Hu's trip to Russia: Without love, but ...
By Yu Bin
Chinese President Hu Jintao began a three-day state visit to Russia on Monday where like-mindedness, not love, will dominate the summit chemistry between the two strategic partners.
Hu's summit with President Vladimir Putin will be loaded with the usual high-sounding political declarations and trade deals. Hu will also join Putin in a grand inauguration of Russia's first ever "Year of China", during which Russia will have hundreds of China-related projects and activities regarding business, media, education, science, sports, and tourism.
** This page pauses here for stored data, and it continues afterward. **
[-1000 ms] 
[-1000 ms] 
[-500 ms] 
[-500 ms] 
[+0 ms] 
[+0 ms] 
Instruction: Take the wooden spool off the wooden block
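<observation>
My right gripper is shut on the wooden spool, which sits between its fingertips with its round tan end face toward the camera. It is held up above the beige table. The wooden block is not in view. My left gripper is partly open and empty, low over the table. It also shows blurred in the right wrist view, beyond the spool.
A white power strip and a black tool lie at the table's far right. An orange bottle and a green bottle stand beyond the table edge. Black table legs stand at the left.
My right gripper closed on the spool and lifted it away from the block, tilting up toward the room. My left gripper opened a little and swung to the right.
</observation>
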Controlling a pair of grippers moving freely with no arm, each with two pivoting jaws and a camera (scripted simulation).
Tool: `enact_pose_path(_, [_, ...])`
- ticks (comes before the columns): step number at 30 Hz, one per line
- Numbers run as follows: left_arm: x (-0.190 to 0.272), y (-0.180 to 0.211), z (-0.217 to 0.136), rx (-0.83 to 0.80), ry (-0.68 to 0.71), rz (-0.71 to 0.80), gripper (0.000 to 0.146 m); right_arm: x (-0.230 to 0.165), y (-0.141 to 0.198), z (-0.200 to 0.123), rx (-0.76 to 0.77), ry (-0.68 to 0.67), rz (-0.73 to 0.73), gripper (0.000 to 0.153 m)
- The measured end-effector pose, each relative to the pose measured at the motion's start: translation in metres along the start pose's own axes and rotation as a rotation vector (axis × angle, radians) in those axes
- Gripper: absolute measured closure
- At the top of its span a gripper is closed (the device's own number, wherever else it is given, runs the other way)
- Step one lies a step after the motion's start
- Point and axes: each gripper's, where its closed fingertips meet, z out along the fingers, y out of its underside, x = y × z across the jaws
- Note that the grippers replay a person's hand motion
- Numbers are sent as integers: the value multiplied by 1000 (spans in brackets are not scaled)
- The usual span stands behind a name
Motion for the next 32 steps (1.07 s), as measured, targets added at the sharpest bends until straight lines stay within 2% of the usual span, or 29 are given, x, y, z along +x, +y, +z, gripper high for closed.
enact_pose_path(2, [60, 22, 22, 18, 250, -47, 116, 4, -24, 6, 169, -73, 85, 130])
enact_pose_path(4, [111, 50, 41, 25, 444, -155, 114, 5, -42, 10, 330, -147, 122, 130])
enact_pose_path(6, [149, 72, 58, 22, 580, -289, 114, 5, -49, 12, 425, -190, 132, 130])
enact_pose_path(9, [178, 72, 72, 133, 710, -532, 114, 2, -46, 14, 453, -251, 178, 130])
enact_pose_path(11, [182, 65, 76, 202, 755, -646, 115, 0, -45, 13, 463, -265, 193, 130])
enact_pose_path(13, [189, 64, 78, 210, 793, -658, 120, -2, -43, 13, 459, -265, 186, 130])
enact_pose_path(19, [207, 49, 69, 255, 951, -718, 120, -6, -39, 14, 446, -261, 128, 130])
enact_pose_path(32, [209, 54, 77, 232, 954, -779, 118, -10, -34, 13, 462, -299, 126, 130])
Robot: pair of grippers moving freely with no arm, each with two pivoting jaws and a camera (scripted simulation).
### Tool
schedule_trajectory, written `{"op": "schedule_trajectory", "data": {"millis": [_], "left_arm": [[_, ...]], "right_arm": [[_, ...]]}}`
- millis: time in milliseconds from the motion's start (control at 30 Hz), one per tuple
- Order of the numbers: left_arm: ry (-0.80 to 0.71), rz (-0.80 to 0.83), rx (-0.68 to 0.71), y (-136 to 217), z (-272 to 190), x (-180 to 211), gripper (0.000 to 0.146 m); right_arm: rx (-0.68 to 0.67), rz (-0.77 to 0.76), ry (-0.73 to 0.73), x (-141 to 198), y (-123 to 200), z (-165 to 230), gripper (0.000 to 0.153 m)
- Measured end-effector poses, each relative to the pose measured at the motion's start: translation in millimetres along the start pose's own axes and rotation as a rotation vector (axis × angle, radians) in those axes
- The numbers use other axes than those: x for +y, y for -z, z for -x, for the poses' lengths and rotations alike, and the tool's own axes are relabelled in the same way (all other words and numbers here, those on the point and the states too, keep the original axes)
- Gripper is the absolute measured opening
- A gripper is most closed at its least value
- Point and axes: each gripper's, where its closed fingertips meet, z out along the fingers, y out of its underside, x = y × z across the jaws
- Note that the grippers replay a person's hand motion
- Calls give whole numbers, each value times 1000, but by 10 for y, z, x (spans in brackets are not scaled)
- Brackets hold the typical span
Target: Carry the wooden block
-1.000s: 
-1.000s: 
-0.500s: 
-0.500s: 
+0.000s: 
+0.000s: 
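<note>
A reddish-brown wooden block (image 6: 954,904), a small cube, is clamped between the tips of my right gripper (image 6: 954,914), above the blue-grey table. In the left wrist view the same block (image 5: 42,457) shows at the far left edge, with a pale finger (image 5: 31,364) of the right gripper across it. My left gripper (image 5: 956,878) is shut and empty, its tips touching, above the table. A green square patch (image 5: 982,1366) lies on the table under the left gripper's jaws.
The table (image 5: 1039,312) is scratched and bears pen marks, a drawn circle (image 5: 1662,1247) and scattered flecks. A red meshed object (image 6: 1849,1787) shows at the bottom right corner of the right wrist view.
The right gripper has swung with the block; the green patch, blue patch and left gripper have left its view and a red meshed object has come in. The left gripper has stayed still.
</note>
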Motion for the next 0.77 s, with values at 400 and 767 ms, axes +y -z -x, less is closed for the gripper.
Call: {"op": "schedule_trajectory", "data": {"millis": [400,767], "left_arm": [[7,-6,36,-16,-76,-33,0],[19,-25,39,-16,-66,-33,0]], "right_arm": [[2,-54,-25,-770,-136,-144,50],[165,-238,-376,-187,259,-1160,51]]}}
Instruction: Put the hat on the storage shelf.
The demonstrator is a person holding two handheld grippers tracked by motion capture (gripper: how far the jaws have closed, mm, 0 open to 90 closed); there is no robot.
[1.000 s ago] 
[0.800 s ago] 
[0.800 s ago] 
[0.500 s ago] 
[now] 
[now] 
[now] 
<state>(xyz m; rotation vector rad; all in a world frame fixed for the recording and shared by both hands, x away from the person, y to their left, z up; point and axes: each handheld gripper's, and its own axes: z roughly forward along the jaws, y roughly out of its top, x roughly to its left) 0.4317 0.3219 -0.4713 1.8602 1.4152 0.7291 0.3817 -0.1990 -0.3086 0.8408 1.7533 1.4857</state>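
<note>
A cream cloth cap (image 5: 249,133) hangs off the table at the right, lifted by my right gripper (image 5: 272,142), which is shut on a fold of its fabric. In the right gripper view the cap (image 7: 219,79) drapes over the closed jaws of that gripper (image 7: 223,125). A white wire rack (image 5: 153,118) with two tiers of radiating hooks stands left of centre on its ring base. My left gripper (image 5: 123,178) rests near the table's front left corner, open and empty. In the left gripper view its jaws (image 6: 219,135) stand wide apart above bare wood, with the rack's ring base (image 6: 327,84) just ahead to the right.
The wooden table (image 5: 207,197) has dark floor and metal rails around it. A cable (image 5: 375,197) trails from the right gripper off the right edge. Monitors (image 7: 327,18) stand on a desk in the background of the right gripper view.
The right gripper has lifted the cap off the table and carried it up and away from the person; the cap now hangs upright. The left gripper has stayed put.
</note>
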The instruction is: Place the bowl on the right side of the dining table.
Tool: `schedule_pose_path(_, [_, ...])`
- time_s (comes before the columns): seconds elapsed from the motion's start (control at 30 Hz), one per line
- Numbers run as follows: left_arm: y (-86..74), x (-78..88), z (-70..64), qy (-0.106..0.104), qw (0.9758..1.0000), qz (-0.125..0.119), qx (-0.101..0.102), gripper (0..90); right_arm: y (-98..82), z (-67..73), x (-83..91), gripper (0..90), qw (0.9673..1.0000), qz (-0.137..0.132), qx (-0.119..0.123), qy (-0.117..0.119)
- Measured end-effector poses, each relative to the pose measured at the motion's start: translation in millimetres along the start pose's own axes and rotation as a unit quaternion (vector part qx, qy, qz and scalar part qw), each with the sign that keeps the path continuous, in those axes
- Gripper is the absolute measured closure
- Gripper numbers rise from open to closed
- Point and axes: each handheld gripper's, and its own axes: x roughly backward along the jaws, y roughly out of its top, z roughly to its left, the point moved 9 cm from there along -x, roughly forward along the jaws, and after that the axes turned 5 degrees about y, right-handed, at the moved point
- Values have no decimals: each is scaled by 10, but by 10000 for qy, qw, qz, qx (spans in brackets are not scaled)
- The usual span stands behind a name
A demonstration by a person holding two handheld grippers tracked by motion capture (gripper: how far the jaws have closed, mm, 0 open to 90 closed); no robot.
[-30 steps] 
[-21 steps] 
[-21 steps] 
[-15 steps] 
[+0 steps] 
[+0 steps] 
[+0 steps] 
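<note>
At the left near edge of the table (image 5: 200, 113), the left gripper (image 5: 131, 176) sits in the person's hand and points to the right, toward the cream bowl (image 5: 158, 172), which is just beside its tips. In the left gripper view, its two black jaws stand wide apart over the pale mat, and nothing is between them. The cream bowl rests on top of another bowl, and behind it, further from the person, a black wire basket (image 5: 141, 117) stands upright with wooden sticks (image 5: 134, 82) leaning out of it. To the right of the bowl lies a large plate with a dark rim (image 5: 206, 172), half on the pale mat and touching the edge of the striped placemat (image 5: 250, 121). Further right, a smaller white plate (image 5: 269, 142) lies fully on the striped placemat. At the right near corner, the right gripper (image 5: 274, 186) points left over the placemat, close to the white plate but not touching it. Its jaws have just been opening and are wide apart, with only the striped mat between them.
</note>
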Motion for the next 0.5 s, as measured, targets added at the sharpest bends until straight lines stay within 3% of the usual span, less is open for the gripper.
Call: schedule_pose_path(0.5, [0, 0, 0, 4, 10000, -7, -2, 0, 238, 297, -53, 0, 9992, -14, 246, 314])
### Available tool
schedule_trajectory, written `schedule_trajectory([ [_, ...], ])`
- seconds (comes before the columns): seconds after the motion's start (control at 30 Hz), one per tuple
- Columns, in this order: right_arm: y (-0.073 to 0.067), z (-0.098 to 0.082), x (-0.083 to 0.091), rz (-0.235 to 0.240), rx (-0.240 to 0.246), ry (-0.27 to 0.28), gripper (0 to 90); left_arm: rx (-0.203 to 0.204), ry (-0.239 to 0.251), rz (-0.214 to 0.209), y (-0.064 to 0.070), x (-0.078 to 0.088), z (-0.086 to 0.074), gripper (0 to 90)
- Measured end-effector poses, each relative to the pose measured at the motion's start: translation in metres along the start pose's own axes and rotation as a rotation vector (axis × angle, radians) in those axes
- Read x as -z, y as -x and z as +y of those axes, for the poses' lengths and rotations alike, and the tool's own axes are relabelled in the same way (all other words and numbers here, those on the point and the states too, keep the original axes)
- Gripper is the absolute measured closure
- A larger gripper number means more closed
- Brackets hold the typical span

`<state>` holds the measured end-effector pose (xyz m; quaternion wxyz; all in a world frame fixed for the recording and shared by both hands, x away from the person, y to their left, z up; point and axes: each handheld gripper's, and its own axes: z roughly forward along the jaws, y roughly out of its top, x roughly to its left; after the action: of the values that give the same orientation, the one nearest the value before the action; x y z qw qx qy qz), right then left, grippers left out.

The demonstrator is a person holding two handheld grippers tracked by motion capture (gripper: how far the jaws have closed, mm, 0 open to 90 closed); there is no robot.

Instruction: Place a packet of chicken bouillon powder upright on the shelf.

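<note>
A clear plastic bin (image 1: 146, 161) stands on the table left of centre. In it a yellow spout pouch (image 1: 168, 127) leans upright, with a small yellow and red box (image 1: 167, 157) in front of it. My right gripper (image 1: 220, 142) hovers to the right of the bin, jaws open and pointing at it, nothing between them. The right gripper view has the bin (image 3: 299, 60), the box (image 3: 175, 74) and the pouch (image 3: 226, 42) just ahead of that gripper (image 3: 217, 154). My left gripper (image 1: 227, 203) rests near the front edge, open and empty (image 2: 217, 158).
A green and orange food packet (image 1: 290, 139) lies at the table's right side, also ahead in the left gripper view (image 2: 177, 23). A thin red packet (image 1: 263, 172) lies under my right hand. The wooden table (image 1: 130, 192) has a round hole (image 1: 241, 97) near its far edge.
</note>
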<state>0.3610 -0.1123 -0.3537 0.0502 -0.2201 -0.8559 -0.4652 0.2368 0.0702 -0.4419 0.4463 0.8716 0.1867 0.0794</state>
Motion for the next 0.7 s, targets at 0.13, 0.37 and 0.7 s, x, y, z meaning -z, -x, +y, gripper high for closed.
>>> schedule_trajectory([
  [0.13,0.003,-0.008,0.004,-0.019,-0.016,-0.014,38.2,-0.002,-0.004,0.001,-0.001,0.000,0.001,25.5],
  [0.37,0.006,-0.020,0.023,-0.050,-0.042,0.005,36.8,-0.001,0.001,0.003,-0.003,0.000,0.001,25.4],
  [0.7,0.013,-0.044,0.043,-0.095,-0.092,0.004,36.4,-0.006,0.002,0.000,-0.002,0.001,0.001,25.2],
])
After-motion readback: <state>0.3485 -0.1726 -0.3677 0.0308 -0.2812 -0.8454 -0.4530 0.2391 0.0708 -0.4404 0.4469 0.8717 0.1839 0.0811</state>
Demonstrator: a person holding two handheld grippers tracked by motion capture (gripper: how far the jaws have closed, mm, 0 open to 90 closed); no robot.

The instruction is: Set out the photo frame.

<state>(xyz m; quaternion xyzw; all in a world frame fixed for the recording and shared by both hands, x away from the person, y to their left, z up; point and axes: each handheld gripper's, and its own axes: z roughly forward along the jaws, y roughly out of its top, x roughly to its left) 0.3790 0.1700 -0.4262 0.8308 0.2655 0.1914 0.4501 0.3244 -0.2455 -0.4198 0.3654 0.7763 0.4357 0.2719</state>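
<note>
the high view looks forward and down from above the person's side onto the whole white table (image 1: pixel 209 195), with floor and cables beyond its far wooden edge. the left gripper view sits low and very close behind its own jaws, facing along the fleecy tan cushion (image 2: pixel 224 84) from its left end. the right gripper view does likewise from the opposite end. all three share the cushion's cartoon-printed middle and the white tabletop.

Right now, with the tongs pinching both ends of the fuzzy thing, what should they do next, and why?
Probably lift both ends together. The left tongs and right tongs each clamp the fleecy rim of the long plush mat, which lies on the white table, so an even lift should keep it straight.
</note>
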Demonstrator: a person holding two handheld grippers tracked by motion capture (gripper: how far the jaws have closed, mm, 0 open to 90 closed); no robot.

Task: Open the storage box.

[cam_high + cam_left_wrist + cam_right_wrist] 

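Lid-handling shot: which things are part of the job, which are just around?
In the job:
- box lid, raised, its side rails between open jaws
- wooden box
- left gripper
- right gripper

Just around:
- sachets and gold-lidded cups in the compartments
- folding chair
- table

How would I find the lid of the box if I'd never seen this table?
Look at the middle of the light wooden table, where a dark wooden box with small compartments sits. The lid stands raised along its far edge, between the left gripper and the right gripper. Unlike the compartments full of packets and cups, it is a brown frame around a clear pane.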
There are numerous reasons for the extravagant demonstration of their strategic partnership, now entering its second decade. Perhaps more than any other time in the history of their relationship, China and Russia share a strategic outlook. Both are deeply involved in the six-party nuclear talks with North Korea. Their joint venture - the Shanghai Cooperation Organization (SCO) - not only survived in the world post-September 11, 2001, but is thriving.
In bilateral areas, the two countries also have things to cheer: stability across the 4,000-kilometer border, institutionalized government-to-government exchanges of various kinds, growing trade and mutual investment (US$4.3 billion worth of deals are expected to be signed at this meeting), and stable military-military relations, to mention just a few.
This "best ever" bilateral relationship, however, is fostered, maintained and nurtured precisely at a time when their domestic political systems are very different. Russian has become a democracy while China remains a one-party state, though each departs from its past by taking its own path and proceeding at its own pace.
It is largely true that, currently, bilateral relations are the most equal since the 18th century. This rough parity between Moscow and Beijing is reinforced - for the first time in the past 100 years - by the absence of the Russia factor in China's domestic politics. Last if not least, today's Chinese elite, unlike their predecessors (Jiang Zemin and Li Peng), are not "made in Russia".
Given these developments, the strategic partnership between Beijing and Moscow is both prominent and paradoxical. For one thing, the relatively high level of trust between the top leaders is not shared by ordinary Russians and Chinese. Both publics seem to be bypassing each other to Westernize and modernize. Even at the top level, pragmatism, rather than compassion, dominates.
This is particularly true from a Russian perspective. The "equal" relationship, which makes Chinese more confident in dealing with their Russian counterparts, is a psychological discomfort for many in Russia. China's economic growth is perceived by many more as a threat rather than an opportunity.
This, coupled with the ongoing de-population of Russia's Far Eastern regions and a perceived illegal immigration "problem" there, is fanning Russian xenophobia. Even relatively fast-growing bilateral economic relations, which are largely complementary, are viewed as alarming because of the shrinking share of manufactured goods in Russia's exports to China.
The prospect of Russia becoming a raw material supplier to China is unacceptable, even if this has long been a fact of economic life in Russia's trade relationship with the West. At the societal level, ordinary Chinese and Russians no longer love or hate one another as in the past. The problem today is that they may not care much about each other.
Finally, Russia's military sales to China, which have long been a pillar of bilateral ties, are now faced with uncertainties and need new directions. It remains to be seen whether Moscow is willing and able to "upgrade" its arms transfers to China to the level of those purchased by India.
Given these achievements and problems, the current state of the bilateral relationship is not as strong or weak as it appears. It is a complex, and perhaps normal, relationship: one with problems amid progress, cooperation and competition, or a "marriage" that lacks passion. Nonetheless, managing such a huge and complex, albeit normal, relationship is a challenging enterprise for Hu and Putin. Both understand the limits of their achievements and desire for more progress. Russia's "Year of China", like China's "Year of Russia in 2006", is designed to fill the gaps in their bilateral relations.
Exactly how Russia's Year of China will shape the minds of average Russians regarding China remains to be seen. The post-September 11, post-Iraq, and post-Korean-nuclear-crisis world is promising and problematic for the two countries. For all the inadequacies in their bilateral ties, Russia and China are each other's strategic rear.
In this sense, the Sino-Russian relationship is strategic by nature, be they friends or foes. Plus, Moscow and Beijing need to continue to work through the SCO to adjust their respective interests in Central Asia. This is a region where Russia and China are engaging and hedging the United States, and is also a meeting place, if not a fault line, between all major civilizations.
For all these reasons, their shared strategic outlook - or dreams for a more stable and more multipolar world order - would have to be maintained, even from "different beds" (different domestic political systems). Hu's trip to Russia, therefore, is both symbolic and substantive. After the turbulent 20th century, relations between China and Russia have gone beyond love or hate, but are in a state of strategically driven and historically conscious "like-mindedness", to borrow a phrase from Bobo Lo, leading Russia scholar at the prestigious Chatham House (the Royal Institute of International Affairs).